Seeing things a new with SF MkII

I knew things on the feed front would be tight this winter when Mr Reliable, the gentleman who sells me the bulk of my hay each year, told me he had none to spare.

The rotten summer weather had stopped his haymaking in its tracks - er, paddocks.

So I started the 2011 hay hunt a bit behind the game, and I haven't really caught up yet.

A few weeks back I used my new trailer to collect 10 bales of hay from out on the Taieri, and I've found some minibales of balage online. I'll get those this weekend, but the feed situation will still be touch and go.

So it's just as well the weather hasn't been too rough. The sheep are starting to gather down in the yards each morning like a mob of woolly Oliver Twists asking for more, but I am heartlessly rationing their supplies. There are sheep nuts in the defunct but still rat-proof freezer where I store stock food.

The sheep love them but my wallet doesn't. It would sure be helpful if spring would spring early, like it did last year.

Years ago I used to write about the Small Farmer, who came to stay with us most weekends. Well, as children do, he grew up, and these days we have his 2-year-old son to stay.

SF MkII is the spitting image of MkI, only shorter of course, and likes many of the same things: feeding the sheep and hens, finding the eggs and exploring the paddocks. And what a pleasure it is for us to see our place through his eyes - everything fresh and exciting.
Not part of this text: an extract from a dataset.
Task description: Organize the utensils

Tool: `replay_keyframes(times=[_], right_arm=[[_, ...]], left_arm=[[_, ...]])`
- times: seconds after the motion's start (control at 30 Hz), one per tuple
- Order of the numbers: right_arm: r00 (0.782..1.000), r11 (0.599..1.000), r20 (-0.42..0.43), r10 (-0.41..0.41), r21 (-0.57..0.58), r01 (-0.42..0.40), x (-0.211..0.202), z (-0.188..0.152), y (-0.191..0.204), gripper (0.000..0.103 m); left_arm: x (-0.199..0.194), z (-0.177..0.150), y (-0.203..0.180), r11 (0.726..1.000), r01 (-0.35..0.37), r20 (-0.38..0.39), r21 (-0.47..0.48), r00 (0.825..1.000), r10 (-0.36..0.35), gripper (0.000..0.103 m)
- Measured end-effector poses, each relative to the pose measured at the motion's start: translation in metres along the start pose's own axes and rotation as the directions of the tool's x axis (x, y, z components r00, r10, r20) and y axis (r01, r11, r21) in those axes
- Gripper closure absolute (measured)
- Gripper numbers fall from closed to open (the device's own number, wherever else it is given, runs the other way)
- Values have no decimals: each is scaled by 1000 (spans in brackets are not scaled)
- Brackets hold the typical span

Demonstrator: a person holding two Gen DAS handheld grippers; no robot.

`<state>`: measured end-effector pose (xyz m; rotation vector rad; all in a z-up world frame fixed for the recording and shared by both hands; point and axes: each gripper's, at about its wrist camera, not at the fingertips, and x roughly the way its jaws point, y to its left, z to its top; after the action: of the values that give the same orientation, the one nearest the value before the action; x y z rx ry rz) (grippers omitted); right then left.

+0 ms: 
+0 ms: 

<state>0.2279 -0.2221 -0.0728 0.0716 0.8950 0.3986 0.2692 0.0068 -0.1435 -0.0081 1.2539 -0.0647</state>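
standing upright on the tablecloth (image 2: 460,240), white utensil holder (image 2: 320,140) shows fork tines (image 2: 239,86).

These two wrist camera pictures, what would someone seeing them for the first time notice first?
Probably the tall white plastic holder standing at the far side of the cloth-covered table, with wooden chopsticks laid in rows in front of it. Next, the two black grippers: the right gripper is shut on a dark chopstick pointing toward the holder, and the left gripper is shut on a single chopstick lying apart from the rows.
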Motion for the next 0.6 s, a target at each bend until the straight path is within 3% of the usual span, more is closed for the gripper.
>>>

Last weekend he had a ball wandering around after the roosters, yelling "Cock-a-doo!" at the top of his voice and doing his best rooster actions.

He loves to get his gumboots on and stamp around "in the muddy", help Grandad with the firewood, or go exploring up the hill with his dad.

His Saturday morning routine is a walk down the drive to the gate for the paper, then climbing the steps to the paddock and turning left for the henhouse, walking carefully across a plank "bridge" on the way (there's no need to walk the plank, he just likes it). Then it's search for the eggs, feed the hens and back to the house for breakfast.

Woe betide any foolish grandparent who tries to do things in the wrong order. He likes everything just the way it is, which is fortunate, because we do too.